When they're standing in front of a big window, unless you've got a 1200K HMI in your kit, you're screwed. I went to one presser where they'd set up in front of floor to ceiling windows and told them that was a big mistake. They thought the background would be pretty.
They used to do that here at the hospital. floor to ceiling windows, ext was a white building in full sun, and sun hitting the back and head of the person at the podium. Got away with 2 omnis on one side, 3/4 CTB on each, no diffusion, spotted from high 3/4 frontal. Fill light in the room from other windows filled in. The background was about 3 stops overexposed, so still some detail in the highlights (and there was a deep shadow outside under an awning I could balance the image with.) That was a long time ago and the hospital didn't try that location again after that.
I am a podium mover.
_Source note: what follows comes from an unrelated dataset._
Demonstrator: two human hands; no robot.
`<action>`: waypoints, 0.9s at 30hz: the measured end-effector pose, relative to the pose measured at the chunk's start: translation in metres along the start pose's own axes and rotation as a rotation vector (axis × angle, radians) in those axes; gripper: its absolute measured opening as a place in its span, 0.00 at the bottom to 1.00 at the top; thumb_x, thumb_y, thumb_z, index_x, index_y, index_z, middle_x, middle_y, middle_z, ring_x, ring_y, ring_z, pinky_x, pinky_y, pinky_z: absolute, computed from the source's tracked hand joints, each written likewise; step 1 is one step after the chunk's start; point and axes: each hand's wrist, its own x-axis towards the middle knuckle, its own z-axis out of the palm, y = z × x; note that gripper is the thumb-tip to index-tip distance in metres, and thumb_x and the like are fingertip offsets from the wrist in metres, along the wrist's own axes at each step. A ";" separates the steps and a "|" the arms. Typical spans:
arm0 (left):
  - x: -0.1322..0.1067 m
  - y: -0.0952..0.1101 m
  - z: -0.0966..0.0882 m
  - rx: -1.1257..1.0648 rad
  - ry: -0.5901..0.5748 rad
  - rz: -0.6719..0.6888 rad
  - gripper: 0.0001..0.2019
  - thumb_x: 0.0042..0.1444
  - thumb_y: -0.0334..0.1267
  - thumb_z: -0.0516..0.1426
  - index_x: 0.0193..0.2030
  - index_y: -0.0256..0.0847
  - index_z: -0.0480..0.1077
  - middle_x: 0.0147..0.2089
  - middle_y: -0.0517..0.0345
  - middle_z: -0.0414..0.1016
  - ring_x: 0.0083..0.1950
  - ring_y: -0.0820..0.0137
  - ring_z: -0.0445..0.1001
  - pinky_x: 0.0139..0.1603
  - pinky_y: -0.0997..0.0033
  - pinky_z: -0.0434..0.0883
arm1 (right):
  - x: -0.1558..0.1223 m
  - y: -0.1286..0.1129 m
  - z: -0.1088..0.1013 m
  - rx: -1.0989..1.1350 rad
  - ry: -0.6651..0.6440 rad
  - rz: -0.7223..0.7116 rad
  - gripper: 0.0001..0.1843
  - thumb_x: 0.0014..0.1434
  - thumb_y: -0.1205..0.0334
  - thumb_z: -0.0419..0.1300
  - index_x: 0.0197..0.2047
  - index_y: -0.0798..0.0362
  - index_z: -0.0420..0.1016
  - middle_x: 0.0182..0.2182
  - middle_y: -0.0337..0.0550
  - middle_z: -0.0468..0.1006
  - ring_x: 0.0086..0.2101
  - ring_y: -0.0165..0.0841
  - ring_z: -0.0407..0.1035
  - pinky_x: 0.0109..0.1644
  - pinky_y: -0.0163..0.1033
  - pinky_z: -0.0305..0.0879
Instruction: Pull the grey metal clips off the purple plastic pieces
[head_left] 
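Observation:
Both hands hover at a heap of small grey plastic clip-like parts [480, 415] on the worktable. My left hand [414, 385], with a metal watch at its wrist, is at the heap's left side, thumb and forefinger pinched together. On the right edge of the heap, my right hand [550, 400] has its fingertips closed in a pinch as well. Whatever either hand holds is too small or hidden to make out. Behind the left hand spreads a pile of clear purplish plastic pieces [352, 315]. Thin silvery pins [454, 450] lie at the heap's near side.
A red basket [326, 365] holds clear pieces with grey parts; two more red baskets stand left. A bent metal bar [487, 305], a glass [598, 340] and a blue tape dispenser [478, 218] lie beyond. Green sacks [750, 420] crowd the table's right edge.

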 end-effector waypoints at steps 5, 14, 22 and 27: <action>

Or I push my reporter to do singles where I can stage under good light. I have gotten tired of just omnis with no control. Diffusion on the barn doors doesn't cut it for me. That overly lit looks worse to me than most rooms natural light (if care is taken in the placement of the subject, finding the good light and playing to its strengths)
Most rooms I work in for pressers have 4' 4bank floros spaced 4-6' apart. Thats a pretty general soft overhead wash. And since the source is low, you can move the placement as little as 3 feet and get great light from what used to be rubbish. True the spectrum isn't ideal, and skin tones do suffer a bit under floros, but the typical omni on both sides wrapped in tough spun just doesn't look good to me.
At the distances the lights are typically at the light is no longer soft, it projects very harsh shadows on the wall and face. The double key throws weird butterfly shaddows in the nose and bridge between the eyes. The light is too flat, never placing an appealing shadow to define face structure. Also two 500w typically is a bit to spectral (even with tough spun. Maybe with doube 216 its a bit better), add in a nervous subject and the shine on the face looks unatural and unpleasent to me.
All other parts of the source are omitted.